There are three issues arising from the book on which I should like to comment.
First, the approach of the UN to Haiti (and, I suspect, to other similar situations). While I was Kofi Annan’s Special Adviser on Haiti in 2004, I repeatedly, and without notable success, sought to have a clear distinction drawn between peacekeeping and peacebuilding. In my final report, I told Annan that I was “firmly of the view that the concept of MINUSTAH as it now exists is unsound, and largely irrelevant to the people of Haiti, whose welfare has to be of paramount importance. The civilian side of MINUSTAH must…overwhelmingly comprise developmental aspects chosen after close consultation with the Haitian government and others in Haiti…” Deibert’s book suggests that nothing much has changed in the years since.
Closely allied in the minds of UN bureaucrats with their emphasis on peacekeeping is what they refer to – Deibert mentions it – as the organization’s “exit strategy”. I found it alarming, not to say counter-productive, that such a strategy would be formulated even before the UN – in Haiti’s case, MINUSTAH – actually entered the country concerned. One can appreciate the desire (quite apart from the costs involved) not to overstay one’s welcome and thus project the impression of an occupying force. But how would the country’s fundamental problems be seriously addressed if one
were already planning how to leave before one had even arrived?
Second, Gérard Latortue, the Interim Prime Minister after Aristide left, was, as I once wrote, mauled during his tenure “as the illegitimate rag doll of the Bush administration”. It was an unfair assessment of the man, and the Livre Blanc (White Paper) published by his transition government, covering the period March 2004 to June 2006, records the not inconsiderable advances made by him and his team.
Third, Haitians as a whole.

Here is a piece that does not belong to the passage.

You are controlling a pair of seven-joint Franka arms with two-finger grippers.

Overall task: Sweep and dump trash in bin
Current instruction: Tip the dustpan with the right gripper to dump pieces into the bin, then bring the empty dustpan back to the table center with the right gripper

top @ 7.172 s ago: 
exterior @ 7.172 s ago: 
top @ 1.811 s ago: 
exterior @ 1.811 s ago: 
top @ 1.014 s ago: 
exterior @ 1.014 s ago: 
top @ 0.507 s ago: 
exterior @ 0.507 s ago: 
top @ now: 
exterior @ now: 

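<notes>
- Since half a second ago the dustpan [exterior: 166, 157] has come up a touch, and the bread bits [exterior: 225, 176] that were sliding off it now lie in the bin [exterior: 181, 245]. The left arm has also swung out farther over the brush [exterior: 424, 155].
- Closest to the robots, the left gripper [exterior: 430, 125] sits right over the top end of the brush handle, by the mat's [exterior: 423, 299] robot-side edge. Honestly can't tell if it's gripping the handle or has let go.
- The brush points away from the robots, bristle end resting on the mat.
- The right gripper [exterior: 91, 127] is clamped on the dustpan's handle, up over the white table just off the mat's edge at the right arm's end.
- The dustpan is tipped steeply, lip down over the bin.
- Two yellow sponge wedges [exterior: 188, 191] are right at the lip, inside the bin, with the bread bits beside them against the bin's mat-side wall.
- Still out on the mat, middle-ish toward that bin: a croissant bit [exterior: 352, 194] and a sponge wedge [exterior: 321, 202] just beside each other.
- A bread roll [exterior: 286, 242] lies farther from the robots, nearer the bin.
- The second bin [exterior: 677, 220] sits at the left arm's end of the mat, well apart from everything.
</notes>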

Deibert frequently refers to, and expresses his bemusement at, the willingness of Haitians not so much to work with one another as to enter into constant confrontation, to the detriment of the country. “The real question in Haiti,” he quotes Louis-Henri Mars as saying, “is an issue of relationships, of ‘are we in this together or are we separate tribes?’”

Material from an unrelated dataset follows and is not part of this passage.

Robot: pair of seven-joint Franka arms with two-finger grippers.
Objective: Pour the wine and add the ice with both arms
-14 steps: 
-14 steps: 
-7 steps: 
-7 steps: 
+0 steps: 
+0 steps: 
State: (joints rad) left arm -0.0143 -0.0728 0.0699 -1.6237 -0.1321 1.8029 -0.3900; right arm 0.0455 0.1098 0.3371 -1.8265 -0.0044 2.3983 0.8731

Why is institutional reform such a will-o’-the-wisp? Why is the everyday corruption so difficult to tackle? Why, despite all that is preached against it, is impunity so pervasive, so natural?
Why would Michèle Pierre-Louis sadly ask, “Is it that everything that works has to be killed?” And Deibert recalls that in January 2012 Michel Martelly told Parliament that Haiti then was “the sum of internal strife, assassinations, kidnappings, embargo, anarchy, chaos, environmental destruction, selfishness and greed. This must change.” Has it changed? If not, why? What is the point of always referring to a magnificent past if the present, like Yeats’ center, is not holding?
Michael Deibert has written a remarkable book. It is detailed, thoughtful, sensitive, and in language that never stops to wonder where it might be heading. It is to my mind indispensable reading for anyone, Haitian and non-Haitian alike, wanting to understand, or supplement his or her knowledge of, the currents of Haitian politics and history in general, and of the last fifteen years in particular.
The book takes its title from a promise by Préval in February 2010 at the Université Notre-Dame in Port-au-Prince. “Haïti ne périra pas,” he said that day, one month exactly after the earthquake. “Haiti will not perish.”
It will not perish. But when will its people harness productively their considerable intelligence and abilities in the national interest? When will Haiti flourish?
Reginald Dumas served as Trinidad and Tobago’s Ambassador to Washington and Permanent Representative to the Organisation of American States and as UN Secretary General Kofi Annan’s Special Adviser on Haiti.